So you save one year. The time you save mostly comes from a faster ramp up in
the beginning and less electives in the end compared to the US. Our Master
degree programs take usually 2 years and are mostly electives and research.

It's also very easy to work 20hours/week as a "working student", especially at
TU Munich, because there is basically no mandatory attendance. More than 20
hours a week is not allowed due to student visa regulations, unless you get a
work visa (more difficult without a degree and you need a job offer).

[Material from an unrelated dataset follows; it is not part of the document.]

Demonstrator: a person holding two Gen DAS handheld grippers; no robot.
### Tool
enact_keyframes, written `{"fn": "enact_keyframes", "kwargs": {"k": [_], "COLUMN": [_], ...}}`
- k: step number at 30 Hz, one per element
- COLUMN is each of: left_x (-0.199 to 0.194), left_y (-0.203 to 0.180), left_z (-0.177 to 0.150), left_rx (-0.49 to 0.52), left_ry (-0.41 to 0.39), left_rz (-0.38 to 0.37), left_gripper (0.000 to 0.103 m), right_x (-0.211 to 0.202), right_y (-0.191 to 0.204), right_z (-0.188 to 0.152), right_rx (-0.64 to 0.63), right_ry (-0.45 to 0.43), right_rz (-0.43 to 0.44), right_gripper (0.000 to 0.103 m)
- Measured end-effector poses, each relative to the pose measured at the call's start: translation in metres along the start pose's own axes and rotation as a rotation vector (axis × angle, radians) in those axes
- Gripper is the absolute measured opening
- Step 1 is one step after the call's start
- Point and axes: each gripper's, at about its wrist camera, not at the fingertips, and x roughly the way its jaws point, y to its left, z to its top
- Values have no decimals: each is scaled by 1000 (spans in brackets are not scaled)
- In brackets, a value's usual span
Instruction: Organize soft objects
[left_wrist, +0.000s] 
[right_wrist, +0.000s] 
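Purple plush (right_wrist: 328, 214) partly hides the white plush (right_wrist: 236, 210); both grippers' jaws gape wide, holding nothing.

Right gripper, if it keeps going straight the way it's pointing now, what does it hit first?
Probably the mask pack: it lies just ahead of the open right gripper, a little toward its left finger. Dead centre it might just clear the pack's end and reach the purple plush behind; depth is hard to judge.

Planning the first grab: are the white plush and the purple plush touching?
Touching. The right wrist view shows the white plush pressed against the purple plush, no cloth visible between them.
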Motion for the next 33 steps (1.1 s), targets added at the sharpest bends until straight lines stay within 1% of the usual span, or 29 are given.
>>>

> _Is there a shortcut to get an accredited Master 's degree without getting a
> Bachelor's degree?_

Some universities in Germany actually allow that with enough work experience
and maybe a few courses as additional workload. I don't know more than that
it's theoretically possible though.

------
ghufran_syed
It sounds like you are really trying to figure out what direction to go next,
rather than specifically asking about a CS degree. I have been in a similar
position several times in my life, and found the following two books helpful:
"What color is your parachute?" by Richard Bolles and "What should I do with
my life?" by Po Bronson. The first is more of a manual to work through to help
you figure what _you_ want, and where you might find it. The second is
basically a bunch of true stories about people who faced the same kind of
question, and what they did - it's NOT a manual on what to do,I think of it
more like a "peer group" \- psychologically it's helpful to see what other
people did and didn't do in these situations (spoiler -there is no 'right'
answer, but there are some useful principles that might help you narrow down
your choices)

If at some point you do decide that doing a (CS?) degree might be useful, get
in touch - I am currently studying for another degree in my 40'swhile working,
with several family members doing online CS degrees while working

------
ention
In your situation, I might look to do the degree part-time while working.

What do you perceive to be the downsides of the degree from Athabasca? I only
ask because here, people don't really care about the institution, unless
you're going for jobs in graduate programs at the big companies.

I made the choice to go back to school to do a Bachelor's degree in CS, and
graduated at 31 a couple of years ago, but I already had a couple of other
unrelated degrees. I'm lucky in that I did not have to worry about the
financial side of things, and don't have kids to worry about. It was an
accelerated program through an Australian university, but done externally
through my home country. I initially did my CS degree part-time in the
evenings after work, and then went full-time for the last bit so that I could
concentrate on the really difficult things - operating systems programming and
the final year group project. On hindsight my degree was nowhere close to
being as rigorous as I would have liked (we didn't do the calculus or crazy
math that people have mentioned) but I did appreciate getting time to work on
programming, having had very little experience before that. There are loads of
opening for developers in my country, your situation might be different. If
you're a citizen or permanent resident, as long as you have the ability to do
the work, even a diploma would be sufficient, it will be dead easy to find a
job. The deficiencies in my course have not been a problem yet in terms of
finding a job. I don't regret my decision - I am now working full-time in a
startup that does very interesting work. It pays decently, but of course
nowhere close to Silicon Valley levels. I'm not at all interested in finding a
job there, based on what I've learned from friends.

------
ascar
> _should I study something else in which I would actually learn something
> useful (as opposed to learning things I already know)?_

Unless you did intensively study computer science while programming, it's not
something you already know. At my university programming is less than 20% of
the content of the computer science degree. You won't learn a lot of practical
stuff in an (academic focused) university, but the theory and grand scheme
behind how software works. From assembly, over automata theory and higher
math, over operating system theory to the OSI network model. Additionally you
will/can study the management and organisational side of software: designing,
planning, managing. You usually don't use all that stuff directly in work, but
it's a valuable background for reasoning.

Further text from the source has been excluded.